Centralized or Decentralized Training: Which model is better?

“It takes too long.” This is the single most common complaint from stakeholders with regards to centralized learning organizations who create training content for different business functions. The traditional method of pairing a centralized team of instructional designers with distributed Subject Matter Experts (SME) no longer scales effectively to meet the ever-increasing speed of business (with rare exceptions).

An approach used by decentralized development teams to try and speed up training content production is to get SMEs to use the latest eLearning authoring tools. But the reality is that tools like Articulate or Adobe were designed for dedicated instructional designers / full-time content developers (not SMEs) and they have steep learning curves. Given the sporadic nature of how often SMEs are tasked with creating content, learning these specialized tools and retaining the know-how is difficult. And just because someone can learn a new tool doesn’t mean they will produce instructional sound training content.

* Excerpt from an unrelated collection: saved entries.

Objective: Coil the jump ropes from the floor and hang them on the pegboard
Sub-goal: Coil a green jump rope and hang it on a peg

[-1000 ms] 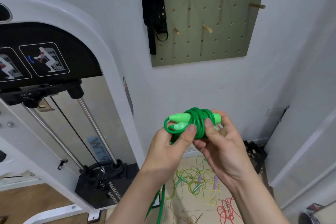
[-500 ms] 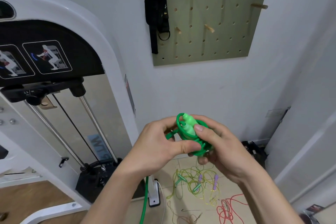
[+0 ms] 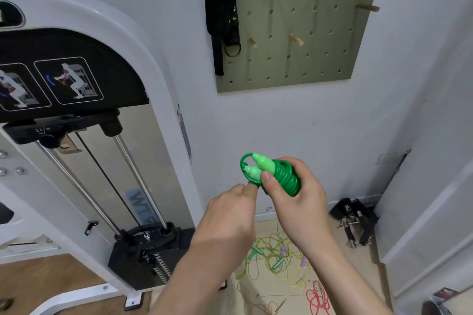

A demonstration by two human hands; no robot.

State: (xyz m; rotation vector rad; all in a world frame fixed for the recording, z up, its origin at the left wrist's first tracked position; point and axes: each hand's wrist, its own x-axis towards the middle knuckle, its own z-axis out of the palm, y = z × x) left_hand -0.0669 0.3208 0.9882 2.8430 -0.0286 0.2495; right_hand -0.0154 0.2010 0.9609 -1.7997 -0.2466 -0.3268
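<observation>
Green plastic jump rope (image 3: 285,180), wound into a tight bundle: where is it?
— Held up in front of the white wall, below the olive-green pegboard (image 3: 320,64). The person's right hand (image 3: 299,202) clasps it, with fingers wrapped round the coils and the thumb laid across the front.
And its pale green handles (image 3: 259,165)?
— Both stick out of the bundle to the left, side by side, with a small loop of rope curving round them.
The left hand (image 3: 230,215)?
— A fingertip touches that loop from below. The hand is seen from the back, so it cannot be told whether it pinches the rope.
What else shows?
— Black straps (image 3: 222,20) hang at the board's left edge. On the floor lie tangled thin yellow-green ropes (image 3: 276,256), with a red rope (image 3: 317,299) near them. A white cable machine (image 3: 153,79) stands to the left.
</observation>
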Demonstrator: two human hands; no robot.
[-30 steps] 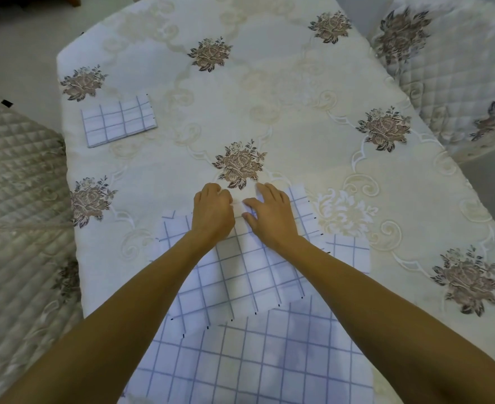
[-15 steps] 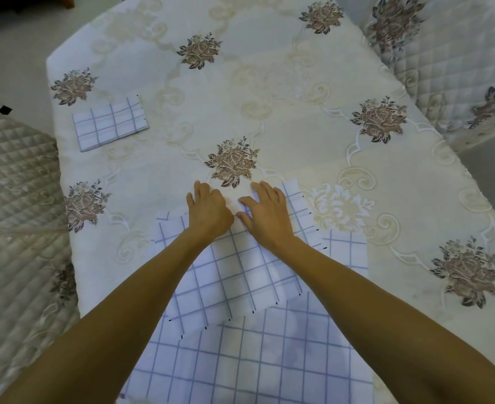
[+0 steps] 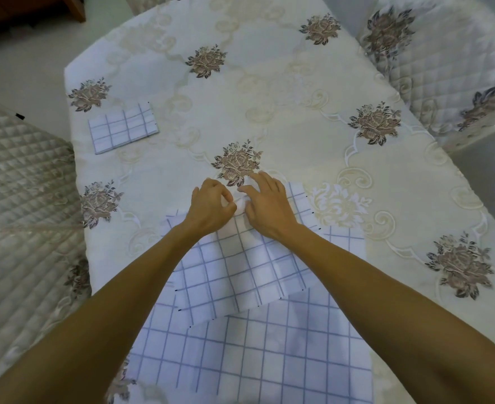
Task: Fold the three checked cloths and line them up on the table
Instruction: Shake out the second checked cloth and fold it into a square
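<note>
Floral tablecloth (image 3: 284, 97) fills the frame; one folded checked cloth (image 3: 123, 127) lies upper left. At centre my left hand (image 3: 209, 207) and right hand (image 3: 268, 208) pinch the far edge of the half-folded cloth (image 3: 240, 266), which overlaps the flat cloth (image 3: 255, 354) below. Lifting unevenly could skew the fold or drag that lower cloth.

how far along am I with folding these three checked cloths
Done: one small folded white-and-blue checked cloth lies at the table's far left. In hand: left hand and right hand pinch the far edge of the half-folded checked cloth. Left: the flat unfolded checked cloth beneath it, then lining up.
</note>
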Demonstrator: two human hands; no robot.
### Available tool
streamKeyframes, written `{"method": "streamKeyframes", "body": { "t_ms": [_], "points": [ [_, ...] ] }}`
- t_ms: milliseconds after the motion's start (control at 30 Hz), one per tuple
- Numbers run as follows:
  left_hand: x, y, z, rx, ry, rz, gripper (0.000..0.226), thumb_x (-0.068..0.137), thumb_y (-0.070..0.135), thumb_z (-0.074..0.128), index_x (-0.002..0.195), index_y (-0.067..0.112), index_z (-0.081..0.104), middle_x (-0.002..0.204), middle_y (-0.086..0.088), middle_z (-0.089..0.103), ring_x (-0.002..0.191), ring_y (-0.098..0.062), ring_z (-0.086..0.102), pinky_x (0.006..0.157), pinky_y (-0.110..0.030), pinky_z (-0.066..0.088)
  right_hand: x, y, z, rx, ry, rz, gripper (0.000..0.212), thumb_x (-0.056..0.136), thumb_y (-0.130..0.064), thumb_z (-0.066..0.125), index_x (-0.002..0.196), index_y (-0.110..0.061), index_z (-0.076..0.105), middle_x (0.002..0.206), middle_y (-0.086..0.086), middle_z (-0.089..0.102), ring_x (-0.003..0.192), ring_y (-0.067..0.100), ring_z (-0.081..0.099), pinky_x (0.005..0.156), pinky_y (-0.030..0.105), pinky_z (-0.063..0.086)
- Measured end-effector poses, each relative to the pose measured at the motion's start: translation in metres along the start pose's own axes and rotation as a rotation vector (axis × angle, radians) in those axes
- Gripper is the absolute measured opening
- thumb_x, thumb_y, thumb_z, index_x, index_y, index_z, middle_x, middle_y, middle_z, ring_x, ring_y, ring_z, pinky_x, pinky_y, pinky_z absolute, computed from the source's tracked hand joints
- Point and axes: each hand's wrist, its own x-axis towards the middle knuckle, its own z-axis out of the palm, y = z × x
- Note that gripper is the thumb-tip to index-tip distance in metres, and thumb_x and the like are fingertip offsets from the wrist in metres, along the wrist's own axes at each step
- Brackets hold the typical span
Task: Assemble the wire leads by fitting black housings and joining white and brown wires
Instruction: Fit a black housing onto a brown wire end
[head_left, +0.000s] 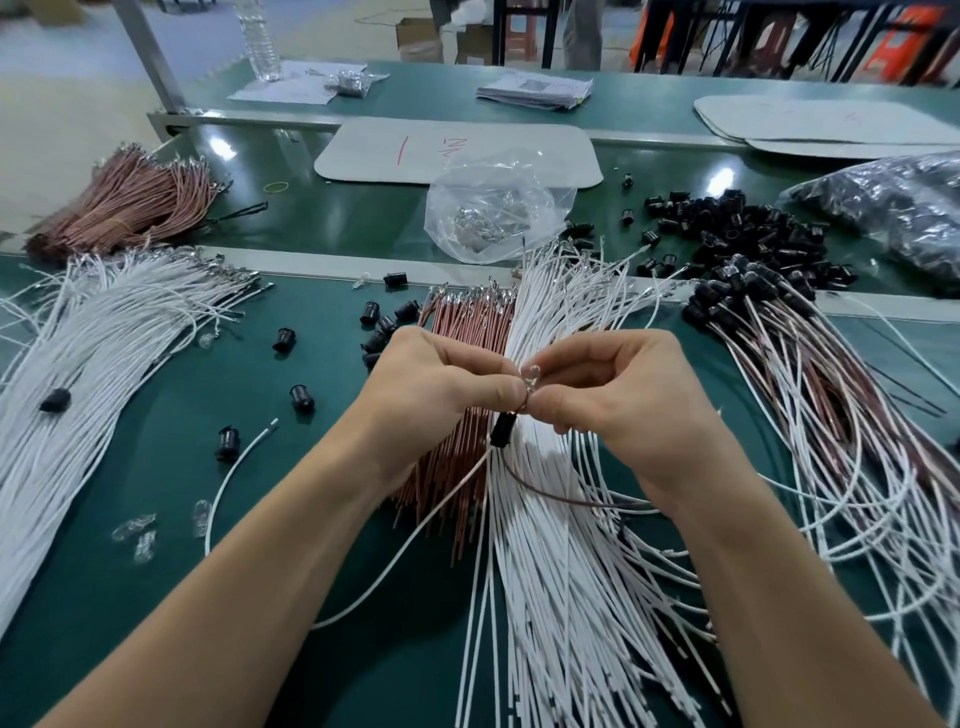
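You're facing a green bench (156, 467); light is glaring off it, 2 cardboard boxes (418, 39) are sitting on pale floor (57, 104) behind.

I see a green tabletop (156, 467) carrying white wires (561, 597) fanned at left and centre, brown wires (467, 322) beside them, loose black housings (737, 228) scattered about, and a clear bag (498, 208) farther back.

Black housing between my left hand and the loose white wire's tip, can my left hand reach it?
Probably yes: only bare mat separates the left hand from that black housing, though it is pinching the lead and must let go first.
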Motion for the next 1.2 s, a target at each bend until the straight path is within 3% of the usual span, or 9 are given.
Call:
{"method": "streamKeyframes", "body": {
  "t_ms": [167,433,633,700,800,900,967,1067,1200],
  "points": [
    [-0.003,0.002,-0.006,0.086,-0.097,-0.024,0.013,0.075,0.005,0.085,0.075,0.018,0.085,0.074,-0.007,0.078,0.077,-0.009,0.074,0.093,-0.033,0.048,0.000,0.000,-0.004,-0.151,-0.068,-0.071,0.025,0.066,0.003,0.091,0.081,-0.016,0.082,0.076,0.008,0.078,0.072,0.026,0.078,0.072,0.038,0.065],
    [-0.006,0.006,-0.007,0.061,-0.185,-0.060,0.007,0.079,0.006,0.081,0.076,0.013,0.084,0.073,-0.010,0.077,0.078,-0.009,0.072,0.111,-0.047,0.039,0.000,-0.002,-0.007,-0.160,-0.120,-0.120,0.027,0.068,0.006,0.090,0.080,-0.016,0.083,0.076,0.008,0.079,0.071,0.029,0.077,0.071,0.040,0.065],
    [-0.005,0.001,-0.009,0.001,-0.184,-0.047,0.011,0.082,0.008,0.081,0.074,0.016,0.083,0.073,-0.006,0.077,0.078,-0.008,0.071,0.092,-0.033,0.042,0.000,-0.002,-0.005,-0.156,-0.130,-0.201,0.027,0.074,0.002,0.084,0.089,-0.020,0.083,0.079,0.009,0.078,0.075,0.030,0.075,0.074,0.038,0.065],
    [-0.005,-0.002,-0.006,-0.081,-0.120,-0.068,0.012,0.081,0.004,0.082,0.087,0.014,0.084,0.079,-0.010,0.079,0.081,-0.014,0.074,0.091,-0.031,0.047,0.001,0.000,-0.004,-0.191,-0.121,-0.206,0.024,0.078,0.000,0.081,0.089,-0.021,0.082,0.080,0.006,0.078,0.076,0.024,0.077,0.076,0.034,0.064],
    [-0.003,-0.004,-0.005,-0.150,-0.124,-0.091,0.039,0.075,0.012,0.088,0.112,0.017,0.076,0.090,-0.013,0.080,0.092,-0.019,0.078,0.096,-0.029,0.049,0.003,0.002,-0.006,-0.194,-0.110,-0.176,0.024,0.080,0.002,0.080,0.087,-0.021,0.081,0.081,0.006,0.078,0.077,0.023,0.076,0.075,0.031,0.063],
    [-0.002,-0.002,-0.008,-0.156,-0.148,-0.070,0.047,0.069,0.025,0.092,0.113,0.021,0.076,0.095,-0.009,0.081,0.094,-0.012,0.077,0.082,-0.014,0.053,0.003,0.002,-0.010,-0.152,-0.085,-0.158,0.025,0.081,0.004,0.080,0.085,-0.020,0.081,0.079,0.007,0.077,0.074,0.015,0.073,0.072,0.026,0.060],
    [-0.001,-0.001,-0.009,-0.126,-0.111,-0.058,0.047,0.066,0.032,0.090,0.111,0.023,0.078,0.098,-0.005,0.081,0.093,-0.009,0.076,0.077,-0.012,0.053,0.004,0.002,-0.011,-0.113,-0.046,-0.143,0.026,0.081,0.007,0.080,0.084,-0.018,0.081,0.079,0.007,0.076,0.072,0.015,0.069,0.073,0.030,0.060],
    [-0.003,0.002,-0.014,-0.036,-0.109,-0.054,0.046,0.066,0.035,0.086,0.110,0.023,0.080,0.093,-0.004,0.081,0.085,-0.010,0.076,0.073,-0.013,0.053,0.006,0.003,-0.010,-0.029,0.056,-0.124,0.026,0.080,0.011,0.079,0.079,-0.015,0.080,0.074,0.002,0.074,0.068,0.011,0.066,0.067,0.022,0.056],
    [-0.003,0.006,-0.018,0.074,-0.136,-0.098,0.015,0.080,0.012,0.086,0.094,0.016,0.083,0.085,-0.009,0.080,0.073,-0.013,0.075,0.062,-0.016,0.054,0.006,0.002,-0.012,0.099,0.160,-0.144,0.028,0.080,0.013,0.077,0.082,-0.015,0.078,0.072,-0.003,0.074,0.067,0.007,0.065,0.066,0.017,0.054]
  ]
}}
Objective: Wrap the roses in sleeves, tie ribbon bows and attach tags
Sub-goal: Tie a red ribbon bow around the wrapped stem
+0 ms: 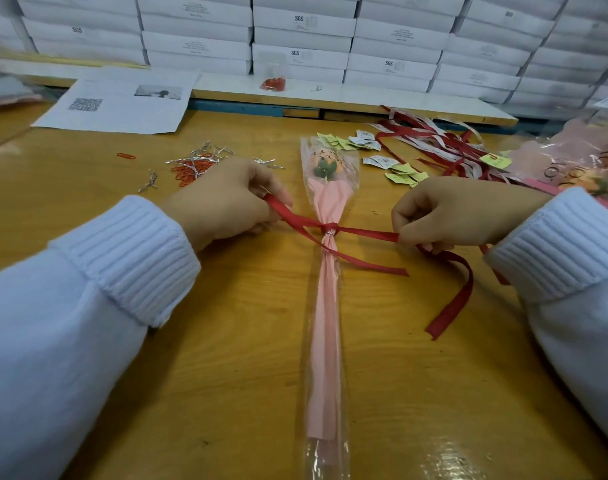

Some organizations try to solve this problem by teaching SMEs formal instructional design techniques, which typically requires several days of face-to-face training. For the most part, this fails, for a number of reasons, the primary being that SMEs do this so infrequently that even if you manage to train them now, they will likely not retain the knowledge/skill over time. SMEs just don’t interact with these specialized tools and processes regularly enough to become effective.

Centralization-Vs-Decentralization

Given the challenges of internally scaling instructional design, another approach is to outsource training content development. But for company specific strategy, products and processes, the learning curve is equally steep for a third-party, increasing delivery times and costs beyond what many organizations can afford. So what other choice do you really have?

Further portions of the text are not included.